● Aim of the exercise
Take the listing below and write it out again exactly, skipping any picture that it holds.

● Input data
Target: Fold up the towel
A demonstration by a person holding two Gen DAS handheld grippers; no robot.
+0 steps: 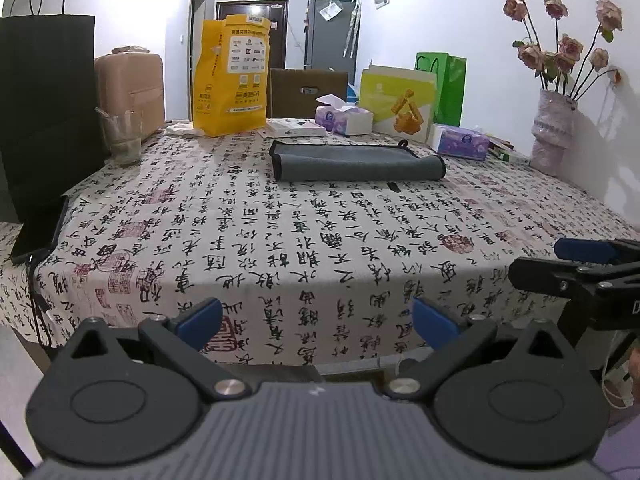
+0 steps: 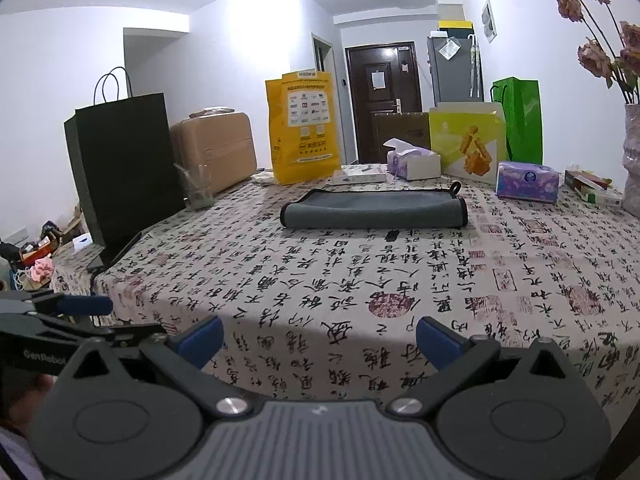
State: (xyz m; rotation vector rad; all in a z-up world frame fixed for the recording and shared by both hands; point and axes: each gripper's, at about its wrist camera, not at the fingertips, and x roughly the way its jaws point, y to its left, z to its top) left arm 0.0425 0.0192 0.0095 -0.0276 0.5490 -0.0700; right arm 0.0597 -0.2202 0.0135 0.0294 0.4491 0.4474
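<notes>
We see grey towel (image 1: 357,161) folded mid-bench (image 1: 280,240), left gripper (image 1: 316,326) and right gripper (image 2: 319,338) fingers wide, empty, floor clutter (image 2: 38,256) only in right view.

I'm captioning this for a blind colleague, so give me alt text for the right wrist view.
A grey towel lies folded on a table covered with a calligraphy-print cloth, far from the open right gripper at the near edge. Bags, tissue boxes and a glass stand behind; the left gripper shows at left.

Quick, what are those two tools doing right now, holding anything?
Left tool: open, holding nothing, short of the towel.
Right tool: open, holding nothing.
</notes>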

● Solution to this problem
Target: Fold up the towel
A demonstration by a person holding two Gen DAS handheld grippers; no robot.
+0 steps: 
+0 steps: 
State: (xyz m; rotation vector rad; all in a z-up world frame fixed for the recording and shared by both hands; point and axes: each gripper's, at about its wrist camera, not at the fingertips, and x roughly the way its jaws point, y to its left, z to its top) left arm 0.0425 0.0192 0.0095 -0.0276 0.5490 -0.0700; right arm 0.0597 -0.2202 0.0135 0.0294 0.4491 0.4474
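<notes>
We see grey towel (image 1: 357,161) folded mid-bench (image 1: 280,240), left gripper (image 1: 316,326) and right gripper (image 2: 319,338) fingers wide, empty, floor clutter (image 2: 38,256) only in right view.

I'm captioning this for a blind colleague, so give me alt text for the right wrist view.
A grey towel lies folded on a table covered with a calligraphy-print cloth, far from the open right gripper at the near edge. Bags, tissue boxes and a glass stand behind; the left gripper shows at left.

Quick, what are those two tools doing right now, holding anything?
Left tool: open, holding nothing, short of the towel.
Right tool: open, holding nothing.
</notes>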

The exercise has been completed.